Heathrow Airport marketing and insight director Nick Adderley, who will be speaking at the CIM Conference in October, focuses on passengers, not customers. Part of his job is to take the passenger-centricity concept and turn it into something that people passing through his airport can “feel”.
It’s tricky to accomplish this in a large and complex organisation where there are hard-to-achieve and often conflicting objectives. The answer, he says, is to create a unifying business-wide purpose that hones in on the people you serve.
“The most important thing is to have a clear, simple vision. In our case it’s about being Europe’s hub of choice and the UK’s gateway to the world which, from a passenger’s point of view, turns into a very simple mission statement which for us is ‘making every journey better’.
“We put an enormous amount of effort into making that come alive in everything we do. It’s on the bottom of every single document we produce. That unified central purpose makes all the difference; we have a whole set of measures and procedures to make sure our vision is being delivered.
“If you can’t really measure it, it’s hard to know why you are doing it or if anything is being achieved. We do a continual survey asking what people think about us and their experience of the airport. We use that as a yardstick to answer the question, ‘have we made people’s journeys better?’”
But the hardest part of becoming truly customer-centric is not the scale or complexity of your business, nor is it the software and manpower required to capture, process, assess and act on the information you draw from customers.
In large organisations, particularly, it is the problem of unifying your management team to a single, broad goal. Big businesses might have 10, 20 or 50 product lines, some performing much better than others.

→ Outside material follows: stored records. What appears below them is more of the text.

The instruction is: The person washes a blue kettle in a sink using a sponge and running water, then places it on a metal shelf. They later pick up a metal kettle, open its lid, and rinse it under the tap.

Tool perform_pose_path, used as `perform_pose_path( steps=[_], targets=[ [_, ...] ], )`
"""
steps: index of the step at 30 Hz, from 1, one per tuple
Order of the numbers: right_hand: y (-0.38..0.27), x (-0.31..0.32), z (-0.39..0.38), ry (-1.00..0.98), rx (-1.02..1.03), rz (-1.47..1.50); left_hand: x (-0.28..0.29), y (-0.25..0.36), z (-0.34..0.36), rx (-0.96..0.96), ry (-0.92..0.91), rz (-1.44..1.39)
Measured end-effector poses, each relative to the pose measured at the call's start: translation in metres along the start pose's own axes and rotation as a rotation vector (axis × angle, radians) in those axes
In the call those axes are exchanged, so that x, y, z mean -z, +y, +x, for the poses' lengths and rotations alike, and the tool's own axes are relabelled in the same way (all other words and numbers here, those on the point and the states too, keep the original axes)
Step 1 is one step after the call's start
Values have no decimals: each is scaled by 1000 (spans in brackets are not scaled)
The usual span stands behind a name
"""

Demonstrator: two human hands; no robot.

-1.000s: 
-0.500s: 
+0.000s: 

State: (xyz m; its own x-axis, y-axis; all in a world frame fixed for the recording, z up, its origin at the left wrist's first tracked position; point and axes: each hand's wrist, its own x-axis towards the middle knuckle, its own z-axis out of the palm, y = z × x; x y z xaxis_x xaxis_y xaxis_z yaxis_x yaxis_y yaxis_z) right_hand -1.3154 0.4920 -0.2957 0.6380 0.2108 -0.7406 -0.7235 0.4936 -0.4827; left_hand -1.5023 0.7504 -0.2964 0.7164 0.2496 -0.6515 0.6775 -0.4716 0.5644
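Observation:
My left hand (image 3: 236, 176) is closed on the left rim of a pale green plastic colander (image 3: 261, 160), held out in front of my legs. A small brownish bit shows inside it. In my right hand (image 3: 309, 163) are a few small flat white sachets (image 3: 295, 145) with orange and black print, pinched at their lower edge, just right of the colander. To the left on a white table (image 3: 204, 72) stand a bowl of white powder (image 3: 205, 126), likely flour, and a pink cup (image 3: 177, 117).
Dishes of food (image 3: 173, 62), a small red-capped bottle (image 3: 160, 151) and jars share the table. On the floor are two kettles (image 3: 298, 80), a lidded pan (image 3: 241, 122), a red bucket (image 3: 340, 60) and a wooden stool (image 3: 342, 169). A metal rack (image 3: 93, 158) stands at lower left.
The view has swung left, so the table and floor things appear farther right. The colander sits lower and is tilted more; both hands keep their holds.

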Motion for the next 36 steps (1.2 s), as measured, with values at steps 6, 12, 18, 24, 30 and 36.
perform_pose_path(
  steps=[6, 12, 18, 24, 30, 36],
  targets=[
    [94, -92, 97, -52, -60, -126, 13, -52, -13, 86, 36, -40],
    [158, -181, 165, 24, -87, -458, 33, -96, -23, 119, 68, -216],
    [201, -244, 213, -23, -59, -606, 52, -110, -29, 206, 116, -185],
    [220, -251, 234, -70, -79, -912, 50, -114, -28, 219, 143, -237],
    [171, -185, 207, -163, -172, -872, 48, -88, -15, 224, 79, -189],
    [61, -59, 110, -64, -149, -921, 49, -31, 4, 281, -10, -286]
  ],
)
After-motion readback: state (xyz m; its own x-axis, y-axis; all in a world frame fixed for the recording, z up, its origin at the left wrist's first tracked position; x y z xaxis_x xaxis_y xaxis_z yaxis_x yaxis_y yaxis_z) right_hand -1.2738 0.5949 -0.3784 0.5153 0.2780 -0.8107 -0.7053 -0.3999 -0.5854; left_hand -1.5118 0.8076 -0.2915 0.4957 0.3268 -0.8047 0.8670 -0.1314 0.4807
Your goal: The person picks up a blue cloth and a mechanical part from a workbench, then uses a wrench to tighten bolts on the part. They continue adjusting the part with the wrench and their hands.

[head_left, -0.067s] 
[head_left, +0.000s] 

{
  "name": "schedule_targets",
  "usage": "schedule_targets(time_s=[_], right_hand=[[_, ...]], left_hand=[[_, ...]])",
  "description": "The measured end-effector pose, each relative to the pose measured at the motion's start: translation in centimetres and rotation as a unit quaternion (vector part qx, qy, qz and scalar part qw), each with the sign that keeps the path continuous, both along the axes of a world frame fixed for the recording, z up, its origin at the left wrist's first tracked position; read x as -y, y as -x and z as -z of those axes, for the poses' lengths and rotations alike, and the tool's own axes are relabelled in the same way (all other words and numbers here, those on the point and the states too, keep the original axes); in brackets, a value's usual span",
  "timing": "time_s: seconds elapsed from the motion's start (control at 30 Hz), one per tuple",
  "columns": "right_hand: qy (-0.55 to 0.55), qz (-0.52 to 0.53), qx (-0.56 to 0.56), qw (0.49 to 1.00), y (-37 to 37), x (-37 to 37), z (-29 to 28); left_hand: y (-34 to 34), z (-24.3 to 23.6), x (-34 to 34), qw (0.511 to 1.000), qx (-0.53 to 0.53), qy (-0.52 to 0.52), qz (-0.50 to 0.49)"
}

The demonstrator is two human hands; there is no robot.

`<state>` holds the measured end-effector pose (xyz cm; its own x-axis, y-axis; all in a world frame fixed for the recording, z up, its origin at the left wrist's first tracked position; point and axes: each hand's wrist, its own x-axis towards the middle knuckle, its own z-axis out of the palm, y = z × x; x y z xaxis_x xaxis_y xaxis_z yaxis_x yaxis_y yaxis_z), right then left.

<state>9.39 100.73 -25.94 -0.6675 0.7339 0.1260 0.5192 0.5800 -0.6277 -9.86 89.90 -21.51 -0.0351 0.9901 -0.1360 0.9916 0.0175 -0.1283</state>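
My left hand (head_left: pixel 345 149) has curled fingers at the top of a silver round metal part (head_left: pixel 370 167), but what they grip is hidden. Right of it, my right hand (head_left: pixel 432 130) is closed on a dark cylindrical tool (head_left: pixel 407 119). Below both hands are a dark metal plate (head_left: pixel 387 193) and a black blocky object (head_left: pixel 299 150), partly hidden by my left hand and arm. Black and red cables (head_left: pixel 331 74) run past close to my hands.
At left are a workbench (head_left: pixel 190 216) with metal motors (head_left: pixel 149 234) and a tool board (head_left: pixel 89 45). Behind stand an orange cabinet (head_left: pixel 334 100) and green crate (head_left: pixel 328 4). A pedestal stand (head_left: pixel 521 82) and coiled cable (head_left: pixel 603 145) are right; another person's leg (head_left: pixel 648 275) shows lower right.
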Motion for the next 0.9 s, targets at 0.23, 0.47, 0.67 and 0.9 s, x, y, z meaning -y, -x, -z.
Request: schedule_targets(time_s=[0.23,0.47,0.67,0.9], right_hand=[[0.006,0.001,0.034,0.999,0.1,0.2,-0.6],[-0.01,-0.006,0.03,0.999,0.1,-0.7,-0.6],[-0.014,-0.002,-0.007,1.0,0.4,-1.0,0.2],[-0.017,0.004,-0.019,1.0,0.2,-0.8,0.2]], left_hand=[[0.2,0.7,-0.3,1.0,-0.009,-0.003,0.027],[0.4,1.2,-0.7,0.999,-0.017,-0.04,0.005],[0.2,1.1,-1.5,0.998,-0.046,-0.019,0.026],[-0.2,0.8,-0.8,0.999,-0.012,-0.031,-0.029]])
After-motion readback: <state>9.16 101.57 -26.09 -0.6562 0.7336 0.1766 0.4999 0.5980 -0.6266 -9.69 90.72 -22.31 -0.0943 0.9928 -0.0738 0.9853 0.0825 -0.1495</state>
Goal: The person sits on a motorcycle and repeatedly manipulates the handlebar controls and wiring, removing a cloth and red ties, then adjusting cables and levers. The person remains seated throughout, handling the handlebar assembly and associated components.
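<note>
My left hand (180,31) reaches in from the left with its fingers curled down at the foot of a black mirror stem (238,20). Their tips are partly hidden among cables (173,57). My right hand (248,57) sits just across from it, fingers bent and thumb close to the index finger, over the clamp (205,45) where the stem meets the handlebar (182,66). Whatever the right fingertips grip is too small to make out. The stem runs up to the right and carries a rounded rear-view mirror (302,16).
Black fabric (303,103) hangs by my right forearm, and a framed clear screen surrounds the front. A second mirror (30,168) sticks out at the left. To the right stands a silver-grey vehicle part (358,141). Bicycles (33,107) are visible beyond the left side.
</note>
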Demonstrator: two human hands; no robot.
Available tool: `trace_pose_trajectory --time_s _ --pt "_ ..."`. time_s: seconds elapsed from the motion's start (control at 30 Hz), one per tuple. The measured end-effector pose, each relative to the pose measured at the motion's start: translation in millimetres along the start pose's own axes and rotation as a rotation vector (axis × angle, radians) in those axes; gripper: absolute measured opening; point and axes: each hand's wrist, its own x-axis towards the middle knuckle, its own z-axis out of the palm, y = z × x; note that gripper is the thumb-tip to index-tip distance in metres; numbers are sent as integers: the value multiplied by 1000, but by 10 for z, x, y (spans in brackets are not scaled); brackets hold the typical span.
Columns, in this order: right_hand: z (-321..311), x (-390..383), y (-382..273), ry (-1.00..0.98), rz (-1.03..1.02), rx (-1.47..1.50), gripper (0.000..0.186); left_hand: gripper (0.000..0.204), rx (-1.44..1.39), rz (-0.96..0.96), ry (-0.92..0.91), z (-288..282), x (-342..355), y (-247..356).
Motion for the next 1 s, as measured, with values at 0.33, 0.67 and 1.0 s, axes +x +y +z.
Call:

Bundling some of these together, for example, to improve a purchaser’s experience might mean your hot-shot products are lumped in with ones that perform less well. Convincing the bestsellers’ product manager that they should forgo stellar status for the greater good will take some doing.
Organisations that manage this unification task successfully come up with a range of bonuses and incentives that promote teamwork without alienating or penalising top performers. It’s a tightrope walk, but negotiating this tricky process will create a better business in the long run.
Assuming the board has bought in, what lies ahead is a Herculean effort to discover not just customer trends, but individuals’ historical associations with your organisation. And once the data is available, you need to understand how to use it.
Fundamentally, there are three processes that are key to any successful customer-centric campaign, according to e-mail marketing business Silverpop product strategist Dave Walters.
“First, an intelligent and comprehensive database is required to track and record all details of customer interactions and behaviours. Second, you must have the tools and technology in place that will enable you to make sense of the data and maintain its accuracy,” he says.
“Finally there must be a process for the ongoing capture of up-to-date consumer data, behaviour and interactions. This data provides you with the required insight into the history of the customer’s interactions, relationship and behaviours that enables the marketer to successfully adapt and target their approach for each individual.”
Sounds simple enough, right? But the process is littered with complications and pitfalls that can cause businesses to do it half-heartedly, and to stop short of the thorough process that creates the fullest customer picture.
“You have to try to align all the bits of information you have about a customer, so the listening part is really pulling together all the facts,” says IBM’s Fletcher. “You need to understand everything they’ve ever done with you – their whole history – and bring that all together into one place, which we refer to as a single source of truth.
“That’s the listening part. We then move on to the ‘anticipate’ part, which is running analytics across the different sales segments, so you can say: given this is where the customer is now, what is the next best thing we can do to achieve better quality of service?
“It means projecting a customer’s lifetime value and coming up with the next best action, modelling their churn propensity, modelling their analytics – lots of things that help you predict what will happen long term and in the immediate future.
“The next step we call ‘act’, which is taking those insights and embedding them automatically into all the mainstream processes of your business. So every customer touchpoint in the future is informed with the insights and the information that you’ve built up.”
The final step, says Fletcher, is to knit together the customer’s interactions with all the channels within your business to create a perfect three-dimensional map of the when, where, what and how. You should have a crystal clear view of the customer’s life-cycle and be able to predict their needs in future.
But knowing this much about a customer can be a curse as well as a blessing. Use the information too readily – either to show off how much you know about people or to confront them at every turn with a new product or service – and you’ll scare them off.
Customers need to know you are collecting their data and should be comfortable that this is happening. According to Fletcher, you must “allow customers to fine-tune the different ways you’re working with their information – they should have control”.